Si diseñamos la generación de directores europeos de 1916, nos encontramos con los nombres de Kenipe, Markevitch, Celibidache, Solti, Giulini, Fricsay, Kubelik, Cantelli y -en América Bernstein. Karajan, nacido en 1908, sirve de gozne con la generación anterior (los nacidos entre 1994 y 1908, con la fecha definitoria central de 1901), encabezada por el recién muerto Karl Bohem, y en la que destacan los nombres de Mitropoulos, Szell, Jochum, Cluytens, Krips, Dorati y Anterl. En España, Eduardo Toldrá y Jesús Arámbarri.

Hay en la generación de Argenta -como dato unificador un repertorio de precisiones: tocar con exactitud lo escrito, huir de toda exageración retórica, mantener con flexible rigor el ritmo, hacer «cantar» -última perfección del proceso iniciado con el flamenco Pierre Benoit (1834)-, ordenar las respiraciones hasta lograr lo que quizá Von Bulow no alcanzó, aunque tuviera la idea; clarificar los diversos planos, sostener el sonido en las notas largas y calderones, establecer las dinámicas en un ir a y volver de los puntos culminantes. Y, cada cual a su modo, sistematizar los gestos.

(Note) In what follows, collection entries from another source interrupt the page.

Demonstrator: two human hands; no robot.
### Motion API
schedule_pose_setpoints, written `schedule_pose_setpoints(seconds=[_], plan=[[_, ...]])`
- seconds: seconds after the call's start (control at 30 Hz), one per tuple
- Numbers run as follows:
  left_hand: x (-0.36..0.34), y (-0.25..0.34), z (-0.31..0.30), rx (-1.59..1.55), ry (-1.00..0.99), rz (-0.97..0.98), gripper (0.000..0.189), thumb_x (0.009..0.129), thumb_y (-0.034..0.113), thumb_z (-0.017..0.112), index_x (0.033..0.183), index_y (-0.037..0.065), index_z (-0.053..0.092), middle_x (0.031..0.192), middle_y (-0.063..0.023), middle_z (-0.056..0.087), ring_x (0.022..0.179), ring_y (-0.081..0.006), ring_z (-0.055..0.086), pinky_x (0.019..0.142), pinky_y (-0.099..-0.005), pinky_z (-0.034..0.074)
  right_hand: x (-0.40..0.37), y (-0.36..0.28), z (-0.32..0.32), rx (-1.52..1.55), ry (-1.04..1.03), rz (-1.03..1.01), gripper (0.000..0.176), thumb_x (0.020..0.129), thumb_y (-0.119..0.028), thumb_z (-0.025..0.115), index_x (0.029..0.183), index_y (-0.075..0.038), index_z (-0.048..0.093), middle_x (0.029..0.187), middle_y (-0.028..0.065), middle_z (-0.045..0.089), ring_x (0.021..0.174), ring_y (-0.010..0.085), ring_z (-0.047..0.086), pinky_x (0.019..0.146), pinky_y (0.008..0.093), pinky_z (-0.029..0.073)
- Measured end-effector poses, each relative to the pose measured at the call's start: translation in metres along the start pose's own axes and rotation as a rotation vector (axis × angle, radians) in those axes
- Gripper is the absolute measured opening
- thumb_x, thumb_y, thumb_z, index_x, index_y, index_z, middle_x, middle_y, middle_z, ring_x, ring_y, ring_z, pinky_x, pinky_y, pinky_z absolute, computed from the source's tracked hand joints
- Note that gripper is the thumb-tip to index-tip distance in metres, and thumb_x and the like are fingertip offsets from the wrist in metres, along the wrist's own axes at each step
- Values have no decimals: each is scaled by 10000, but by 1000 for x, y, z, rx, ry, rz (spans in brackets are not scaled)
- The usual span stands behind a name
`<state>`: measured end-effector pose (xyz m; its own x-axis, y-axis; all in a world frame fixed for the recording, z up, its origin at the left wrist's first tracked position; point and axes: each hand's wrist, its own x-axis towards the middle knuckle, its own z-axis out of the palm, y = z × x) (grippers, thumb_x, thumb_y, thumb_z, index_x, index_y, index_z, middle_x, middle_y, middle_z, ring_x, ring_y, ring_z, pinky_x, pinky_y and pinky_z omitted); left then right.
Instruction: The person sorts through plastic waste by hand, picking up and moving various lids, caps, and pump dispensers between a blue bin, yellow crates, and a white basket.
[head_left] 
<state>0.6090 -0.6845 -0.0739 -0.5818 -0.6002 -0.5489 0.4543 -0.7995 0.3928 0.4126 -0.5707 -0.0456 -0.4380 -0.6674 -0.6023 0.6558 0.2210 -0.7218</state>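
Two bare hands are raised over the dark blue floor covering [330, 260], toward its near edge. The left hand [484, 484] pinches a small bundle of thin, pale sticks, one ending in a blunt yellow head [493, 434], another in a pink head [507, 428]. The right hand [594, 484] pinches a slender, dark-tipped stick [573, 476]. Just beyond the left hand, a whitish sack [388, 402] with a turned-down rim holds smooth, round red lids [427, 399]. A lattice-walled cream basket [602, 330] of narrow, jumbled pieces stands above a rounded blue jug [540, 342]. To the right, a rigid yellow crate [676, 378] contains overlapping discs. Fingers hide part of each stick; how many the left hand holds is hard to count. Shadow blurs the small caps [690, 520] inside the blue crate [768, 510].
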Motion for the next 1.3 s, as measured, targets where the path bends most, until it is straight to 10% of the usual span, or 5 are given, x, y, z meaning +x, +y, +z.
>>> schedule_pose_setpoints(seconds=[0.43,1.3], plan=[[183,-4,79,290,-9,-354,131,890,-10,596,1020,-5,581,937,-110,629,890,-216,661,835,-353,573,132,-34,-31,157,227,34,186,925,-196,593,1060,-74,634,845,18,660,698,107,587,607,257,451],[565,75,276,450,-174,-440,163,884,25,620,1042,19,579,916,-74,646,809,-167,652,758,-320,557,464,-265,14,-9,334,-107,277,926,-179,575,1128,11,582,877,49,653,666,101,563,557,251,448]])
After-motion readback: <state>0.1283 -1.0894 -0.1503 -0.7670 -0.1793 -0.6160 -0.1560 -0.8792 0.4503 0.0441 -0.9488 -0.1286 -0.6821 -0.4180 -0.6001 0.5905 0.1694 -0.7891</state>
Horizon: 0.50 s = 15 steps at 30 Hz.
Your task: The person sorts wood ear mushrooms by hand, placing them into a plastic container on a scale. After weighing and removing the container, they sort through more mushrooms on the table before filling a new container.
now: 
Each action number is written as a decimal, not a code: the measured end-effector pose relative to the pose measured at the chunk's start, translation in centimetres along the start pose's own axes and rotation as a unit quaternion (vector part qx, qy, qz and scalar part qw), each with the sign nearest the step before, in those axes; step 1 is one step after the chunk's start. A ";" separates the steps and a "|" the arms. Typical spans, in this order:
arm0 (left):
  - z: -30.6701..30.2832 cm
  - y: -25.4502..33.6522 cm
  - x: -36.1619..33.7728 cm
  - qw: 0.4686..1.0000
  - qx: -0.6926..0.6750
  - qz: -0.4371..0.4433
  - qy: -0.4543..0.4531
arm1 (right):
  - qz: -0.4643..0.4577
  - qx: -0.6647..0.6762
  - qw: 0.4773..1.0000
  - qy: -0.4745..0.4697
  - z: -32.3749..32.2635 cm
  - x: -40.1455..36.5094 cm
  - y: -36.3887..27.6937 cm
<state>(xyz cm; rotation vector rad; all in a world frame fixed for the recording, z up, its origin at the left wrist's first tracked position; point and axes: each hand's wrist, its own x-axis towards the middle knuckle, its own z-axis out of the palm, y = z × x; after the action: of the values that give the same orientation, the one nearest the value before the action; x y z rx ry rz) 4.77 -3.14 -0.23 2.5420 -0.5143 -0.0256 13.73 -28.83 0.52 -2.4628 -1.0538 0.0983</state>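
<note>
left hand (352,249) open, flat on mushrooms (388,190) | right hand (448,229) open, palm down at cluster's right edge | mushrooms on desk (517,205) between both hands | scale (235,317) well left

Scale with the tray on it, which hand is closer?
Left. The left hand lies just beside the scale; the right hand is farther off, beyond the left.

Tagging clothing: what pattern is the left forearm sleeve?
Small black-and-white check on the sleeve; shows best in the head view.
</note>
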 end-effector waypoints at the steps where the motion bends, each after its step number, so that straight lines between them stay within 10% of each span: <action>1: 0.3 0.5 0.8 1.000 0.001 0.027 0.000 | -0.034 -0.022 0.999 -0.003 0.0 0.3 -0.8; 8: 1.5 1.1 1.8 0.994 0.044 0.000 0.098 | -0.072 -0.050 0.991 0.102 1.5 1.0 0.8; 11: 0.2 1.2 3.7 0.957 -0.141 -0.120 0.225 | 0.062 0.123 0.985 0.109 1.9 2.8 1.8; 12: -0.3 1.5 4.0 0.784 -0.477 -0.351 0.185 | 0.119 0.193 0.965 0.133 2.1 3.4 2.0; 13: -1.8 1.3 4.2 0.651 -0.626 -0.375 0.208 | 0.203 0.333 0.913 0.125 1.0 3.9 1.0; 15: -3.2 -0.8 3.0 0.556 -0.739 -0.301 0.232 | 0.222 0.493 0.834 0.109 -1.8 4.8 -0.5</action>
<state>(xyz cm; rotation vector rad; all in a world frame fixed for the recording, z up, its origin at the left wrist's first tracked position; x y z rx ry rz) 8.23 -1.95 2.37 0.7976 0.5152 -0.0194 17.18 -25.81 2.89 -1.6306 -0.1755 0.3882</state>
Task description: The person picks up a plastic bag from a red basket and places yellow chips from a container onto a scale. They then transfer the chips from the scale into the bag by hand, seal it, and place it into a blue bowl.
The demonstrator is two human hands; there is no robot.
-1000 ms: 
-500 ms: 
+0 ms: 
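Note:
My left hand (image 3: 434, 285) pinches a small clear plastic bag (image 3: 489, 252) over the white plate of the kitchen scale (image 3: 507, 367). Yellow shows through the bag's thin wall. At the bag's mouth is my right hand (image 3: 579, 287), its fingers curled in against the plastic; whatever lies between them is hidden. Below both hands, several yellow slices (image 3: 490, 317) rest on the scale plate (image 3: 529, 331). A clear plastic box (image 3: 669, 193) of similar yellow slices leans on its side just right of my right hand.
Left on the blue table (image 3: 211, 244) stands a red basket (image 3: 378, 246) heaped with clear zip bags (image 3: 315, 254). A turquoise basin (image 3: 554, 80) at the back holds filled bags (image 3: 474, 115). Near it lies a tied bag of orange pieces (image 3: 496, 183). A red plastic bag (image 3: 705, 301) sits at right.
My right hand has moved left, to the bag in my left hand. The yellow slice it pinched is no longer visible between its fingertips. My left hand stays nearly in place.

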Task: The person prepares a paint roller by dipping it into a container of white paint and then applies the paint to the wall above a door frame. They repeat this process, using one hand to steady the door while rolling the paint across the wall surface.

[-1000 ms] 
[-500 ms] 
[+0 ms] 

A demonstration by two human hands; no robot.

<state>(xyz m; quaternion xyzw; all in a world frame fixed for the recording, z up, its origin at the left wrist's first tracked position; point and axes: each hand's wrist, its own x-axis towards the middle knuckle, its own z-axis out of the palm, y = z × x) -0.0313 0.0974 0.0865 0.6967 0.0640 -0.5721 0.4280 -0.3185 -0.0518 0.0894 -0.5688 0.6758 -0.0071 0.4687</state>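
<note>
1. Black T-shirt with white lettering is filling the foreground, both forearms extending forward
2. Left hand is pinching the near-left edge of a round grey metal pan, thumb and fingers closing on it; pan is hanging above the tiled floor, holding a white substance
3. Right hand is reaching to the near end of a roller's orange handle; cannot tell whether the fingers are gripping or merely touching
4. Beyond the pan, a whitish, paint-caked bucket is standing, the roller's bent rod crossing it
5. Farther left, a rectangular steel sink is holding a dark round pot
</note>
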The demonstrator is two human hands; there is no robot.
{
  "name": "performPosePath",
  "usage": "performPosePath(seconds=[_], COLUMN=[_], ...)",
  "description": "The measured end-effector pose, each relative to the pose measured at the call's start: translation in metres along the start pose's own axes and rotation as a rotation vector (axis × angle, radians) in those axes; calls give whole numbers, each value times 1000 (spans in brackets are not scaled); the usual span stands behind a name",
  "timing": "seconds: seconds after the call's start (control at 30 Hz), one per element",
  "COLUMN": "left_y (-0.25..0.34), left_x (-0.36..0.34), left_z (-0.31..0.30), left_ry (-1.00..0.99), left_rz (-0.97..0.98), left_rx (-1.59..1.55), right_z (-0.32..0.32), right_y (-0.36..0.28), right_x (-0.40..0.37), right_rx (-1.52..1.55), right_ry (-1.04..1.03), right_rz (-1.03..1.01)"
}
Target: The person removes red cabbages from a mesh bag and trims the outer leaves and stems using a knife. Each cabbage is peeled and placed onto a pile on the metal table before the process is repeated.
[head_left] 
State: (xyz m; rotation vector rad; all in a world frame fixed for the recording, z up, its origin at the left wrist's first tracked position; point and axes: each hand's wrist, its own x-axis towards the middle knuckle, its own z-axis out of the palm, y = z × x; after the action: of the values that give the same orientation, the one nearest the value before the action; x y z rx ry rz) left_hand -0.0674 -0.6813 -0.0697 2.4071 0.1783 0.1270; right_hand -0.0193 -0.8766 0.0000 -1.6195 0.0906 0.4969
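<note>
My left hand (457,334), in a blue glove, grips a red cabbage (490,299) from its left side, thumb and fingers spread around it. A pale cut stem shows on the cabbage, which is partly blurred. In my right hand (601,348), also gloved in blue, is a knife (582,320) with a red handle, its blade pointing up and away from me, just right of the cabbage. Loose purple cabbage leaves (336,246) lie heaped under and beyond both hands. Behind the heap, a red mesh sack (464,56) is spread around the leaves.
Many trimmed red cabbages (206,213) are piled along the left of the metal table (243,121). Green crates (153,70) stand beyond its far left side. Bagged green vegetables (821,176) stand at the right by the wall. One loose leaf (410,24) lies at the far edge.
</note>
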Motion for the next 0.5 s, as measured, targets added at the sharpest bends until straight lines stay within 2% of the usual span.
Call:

Herederos, al fin, de una tradición que brilló con plenitud en la generación de Mahler (Nikisch, Mück, Schalk, Mottl, Chevillard, Wintgartner, Arbús en España), los directores de la generación de Argenta ahondan en lo que, un poco pedantescamente, se ha llamado «significados culturales». Lo que, en suma, no es sino dar con las coordenadas necesarias para cada época, estilo y autor, a partir de la misma naturaleza del sonido, hasta llegar a la «banda» dinámica precisa en cada caso.

Nunca como en estos maestros se obedeció el viejo consejo de Richter: «Cuando leáis piano, tocar pianissimo; cuando dos pp, de manera que no se os escuche».

Argenta incorporaba, transfigurada por su propia manera, una cierta dosis de afectividad que. aprendió bien junto al inolvidable Carl Schuricht: la de una densidad transparente y una interiorización extremada de la que guardo el recuerdo parisiense de su último Requiem, de Brahms. Como antes Wolf, que se llevó a Ataulfo a Alemania desafiando la inseguridad de la guerra mundial, Carl Schuricht -como después Ansermet- supo ver en nuestro compatriota no un director español, sino un gran director. «La música», escribió Schuricht a la muerte de Argenta, en 1958, «sin nuestro amigo querido, se encuentra abandonada por uno de los más grandes y más puros genios-».

. Cuando se quebró la vida de Argenta, a sus 45 años, comenzaba el grande y definitivo capítulo: la inserción de un nombre español en el cuadro mayor de la dirección europea, que, a su vez, perdió las connotaciones particulares de una personalidad singular, especialmente profunda -como vio Gerardo Diego- a la hora de los grandes poemas del romanticismo.